For the entries below, count the lines that contain the word "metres" and reply with that number only.

^^^^^^^^^^^^^^^^

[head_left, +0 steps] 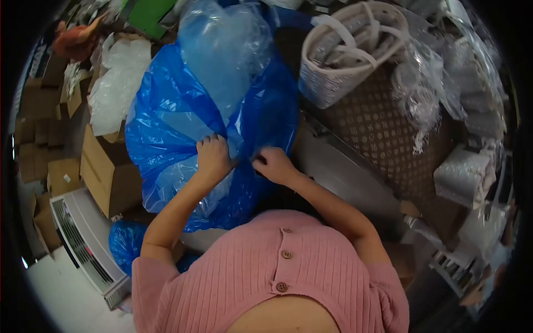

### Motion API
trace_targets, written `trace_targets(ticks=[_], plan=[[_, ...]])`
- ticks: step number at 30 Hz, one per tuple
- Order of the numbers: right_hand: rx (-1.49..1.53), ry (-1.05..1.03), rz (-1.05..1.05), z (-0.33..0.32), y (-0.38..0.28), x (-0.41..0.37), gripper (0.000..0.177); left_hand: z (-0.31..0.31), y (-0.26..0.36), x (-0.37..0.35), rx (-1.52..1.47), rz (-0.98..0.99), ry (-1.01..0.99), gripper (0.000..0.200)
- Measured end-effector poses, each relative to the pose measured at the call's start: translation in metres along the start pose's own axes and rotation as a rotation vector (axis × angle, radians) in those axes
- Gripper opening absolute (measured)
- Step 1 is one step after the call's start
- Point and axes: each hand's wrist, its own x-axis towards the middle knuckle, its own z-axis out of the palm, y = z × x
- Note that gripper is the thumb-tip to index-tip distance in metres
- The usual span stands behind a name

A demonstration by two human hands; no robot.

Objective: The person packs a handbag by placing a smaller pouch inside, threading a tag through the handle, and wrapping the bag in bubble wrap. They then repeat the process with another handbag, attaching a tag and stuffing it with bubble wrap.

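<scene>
A large blue plastic bag (166, 97) stands bunched in front of me, with clear plastic (225, 50) bulging from its top. More clear film shows through its near side. My left hand (214, 156) is closed over the gathered plastic at the bag's middle, knuckles up. Just to the right, my right hand (276, 165) is curled with thumb and finger close together, near the same gather. What lies between those fingertips is slightly blurred and I cannot make it out.
A white woven basket (333, 83) with handles holds clear plastic, back right, beside a brown patterned surface (383, 127). Clear wrap (419, 94) lies farther right. On the left are an open cardboard box (105, 172), bubble wrap (119, 83), a white vented appliance (86, 244) and a smaller blue bag (125, 244).
</scene>
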Motion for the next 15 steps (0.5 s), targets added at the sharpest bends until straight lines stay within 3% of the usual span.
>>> trace_targets(ticks=[2,5,6,8,9,10,12,14,15], plan=[[-0.06,0.012,-0.039,0.011,-0.004,-0.009,0.019,0.033,0.006,0.017,0.137,-0.104,0.099,0.038],[0.028,0.221,-0.04,0.022,-0.005,-0.041,0.021,0.043,0.007,0.036,0.181,-0.203,0.09,0.025],[0.067,0.301,-0.05,0.02,-0.01,-0.055,0.021,0.05,0.002,0.035,0.203,-0.14,0.19,0.022],[0.088,0.468,-0.041,0.013,-0.007,-0.088,0.021,0.05,0.006,0.04,0.235,-0.176,0.187,0.029],[0.138,0.556,-0.058,0.012,-0.007,-0.106,0.02,0.075,-0.045,0.07,0.238,-0.087,0.206,0.029],[0.185,0.633,-0.09,0.011,-0.007,-0.126,0.019,0.096,-0.072,0.107,0.056,-0.043,-0.083,0.042],[0.247,0.754,-0.053,0.009,-0.007,-0.171,0.02,0.033,0.031,0.049,0.177,-0.292,0.035,0.054],[0.313,0.822,-0.035,0.017,-0.003,-0.218,0.021,0.073,0.02,0.052,0.515,-0.194,0.05,0.052],[0.329,0.899,0.008,0.024,0.002,-0.242,0.021,0.072,0.021,0.046,0.457,-0.171,0.033,0.046]])
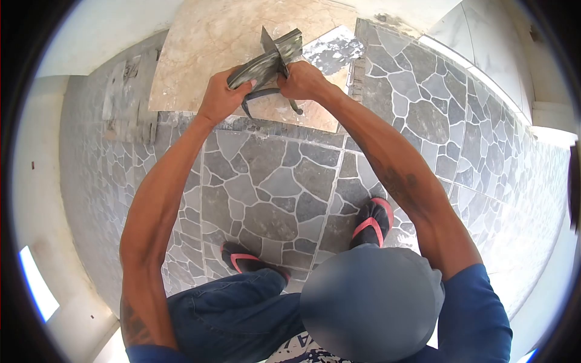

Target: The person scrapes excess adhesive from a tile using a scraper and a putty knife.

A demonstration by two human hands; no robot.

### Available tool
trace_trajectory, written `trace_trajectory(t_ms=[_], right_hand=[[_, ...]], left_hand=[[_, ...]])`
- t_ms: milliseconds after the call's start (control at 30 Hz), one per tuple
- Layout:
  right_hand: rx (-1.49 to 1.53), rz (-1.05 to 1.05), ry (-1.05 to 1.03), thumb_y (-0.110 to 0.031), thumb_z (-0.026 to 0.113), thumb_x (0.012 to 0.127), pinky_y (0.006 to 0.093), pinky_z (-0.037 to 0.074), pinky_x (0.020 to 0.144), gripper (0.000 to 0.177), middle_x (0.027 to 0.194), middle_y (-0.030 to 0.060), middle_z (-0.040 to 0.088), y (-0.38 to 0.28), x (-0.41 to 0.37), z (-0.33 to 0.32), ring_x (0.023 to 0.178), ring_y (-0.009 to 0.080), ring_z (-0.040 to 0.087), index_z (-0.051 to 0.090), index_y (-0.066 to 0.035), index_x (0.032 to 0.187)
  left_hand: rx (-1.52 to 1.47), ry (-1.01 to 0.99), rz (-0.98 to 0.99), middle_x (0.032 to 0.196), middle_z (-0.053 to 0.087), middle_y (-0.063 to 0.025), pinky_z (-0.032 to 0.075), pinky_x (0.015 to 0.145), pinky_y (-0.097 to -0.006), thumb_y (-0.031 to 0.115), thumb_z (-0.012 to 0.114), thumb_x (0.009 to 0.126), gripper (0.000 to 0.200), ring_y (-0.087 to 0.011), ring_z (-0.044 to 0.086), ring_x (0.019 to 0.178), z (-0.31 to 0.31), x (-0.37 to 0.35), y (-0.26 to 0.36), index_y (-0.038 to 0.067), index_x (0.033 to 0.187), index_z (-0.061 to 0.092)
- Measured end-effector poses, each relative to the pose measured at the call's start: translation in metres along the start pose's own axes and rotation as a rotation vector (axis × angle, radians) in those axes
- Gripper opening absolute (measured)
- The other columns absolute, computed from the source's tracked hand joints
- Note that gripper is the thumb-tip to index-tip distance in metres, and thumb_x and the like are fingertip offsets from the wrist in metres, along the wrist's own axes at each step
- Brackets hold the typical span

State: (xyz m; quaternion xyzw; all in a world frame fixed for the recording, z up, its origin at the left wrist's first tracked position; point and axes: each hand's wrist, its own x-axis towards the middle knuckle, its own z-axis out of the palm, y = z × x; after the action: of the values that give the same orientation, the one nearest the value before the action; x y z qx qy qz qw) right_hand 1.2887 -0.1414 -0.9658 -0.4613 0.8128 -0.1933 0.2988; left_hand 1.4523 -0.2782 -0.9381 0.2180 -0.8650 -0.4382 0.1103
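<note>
My left hand [225, 97] grips one end of a long, flat plastering trowel [257, 68], thumb on top of its stained metal blade. A dark curved handle [261, 94] hangs under the blade. My right hand [301, 81] is closed round a smaller tool, whose thin pointed blade [268, 42] crosses the trowel and touches or nearly touches its face. The grip of that smaller tool is hidden in my fingers. Both tools are held over a beige marbled slab [193, 57].
A white-smeared grey patch [334, 51] is at the slab's right side. Left of it lies a stained grey board [128, 100]. Stone-patterned floor tiles [266, 175] surround my feet in flip-flops [372, 222]. Pale walls [100, 36] stand at the far side.
</note>
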Motion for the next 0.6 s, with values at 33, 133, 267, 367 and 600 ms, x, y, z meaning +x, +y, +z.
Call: trace_trajectory(t_ms=[33, 133, 267, 367, 600], right_hand=[[0.022, 0.001, -0.006, -0.023, 0.052, 0.085, 0.0455, 0.053, 0.083, 0.030, 0.094, 0.0238, 0.070, 0.001, -0.004, 0.003, 0.095, 0.0399, 0.066, 0.070, 0.000, 0.092], [0.041, -0.028, -0.021, -0.021, 0.051, 0.085, 0.0462, 0.053, 0.080, 0.028, 0.092, 0.0222, 0.070, 0.006, -0.027, 0.008, 0.091, 0.0401, 0.067, 0.070, -0.001, 0.091], [0.029, -0.063, -0.037, -0.019, 0.052, 0.084, 0.0458, 0.054, 0.077, 0.026, 0.084, 0.0211, 0.070, 0.007, -0.024, 0.010, 0.085, 0.0400, 0.068, 0.071, -0.002, 0.085], [0.005, -0.041, -0.008, -0.019, 0.053, 0.083, 0.0446, 0.054, 0.077, 0.025, 0.084, 0.0202, 0.070, 0.004, -0.021, 0.007, 0.085, 0.0385, 0.068, 0.072, -0.003, 0.086], [0.003, -0.050, 0.022, -0.027, 0.057, 0.083, 0.0449, 0.054, 0.077, 0.030, 0.086, 0.0232, 0.070, -0.002, -0.002, -0.002, 0.087, 0.0384, 0.068, 0.070, 0.000, 0.085]], left_hand=[[-0.018, -0.006, -0.025, 0.084, 0.071, -0.0089, 0.049, 0.071, -0.0284, 0.015, 0.071, 0.087, 0.027, -0.0100, 0.059, 0.076, -0.001, 0.001, -0.001, -0.004, 0.106, 0.068], [-0.061, 0.001, -0.092, 0.084, 0.071, -0.0079, 0.049, 0.071, -0.0279, 0.014, 0.072, 0.087, 0.025, -0.0097, 0.059, 0.077, -0.011, 0.010, 0.004, -0.005, 0.104, 0.069], [-0.054, -0.006, -0.196, 0.083, 0.070, -0.0052, 0.048, 0.070, -0.0267, 0.013, 0.072, 0.087, 0.024, -0.0089, 0.057, 0.076, -0.011, 0.006, 0.014, -0.005, 0.102, 0.069], [-0.082, -0.008, -0.171, 0.083, 0.069, -0.0036, 0.047, 0.069, -0.0264, 0.014, 0.072, 0.087, 0.024, -0.0086, 0.055, 0.075, -0.006, 0.001, 0.013, -0.005, 0.102, 0.069], [-0.090, 0.013, -0.157, 0.083, 0.067, -0.0018, 0.045, 0.067, -0.0266, 0.014, 0.071, 0.087, 0.022, -0.0082, 0.053, 0.075, -0.003, -0.004, 0.017, -0.004, 0.099, 0.068]])
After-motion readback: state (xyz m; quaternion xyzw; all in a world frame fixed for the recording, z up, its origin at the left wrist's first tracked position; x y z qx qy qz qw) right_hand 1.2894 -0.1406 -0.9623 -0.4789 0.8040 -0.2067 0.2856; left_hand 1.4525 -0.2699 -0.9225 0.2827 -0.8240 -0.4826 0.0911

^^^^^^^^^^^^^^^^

▶ Answer: 4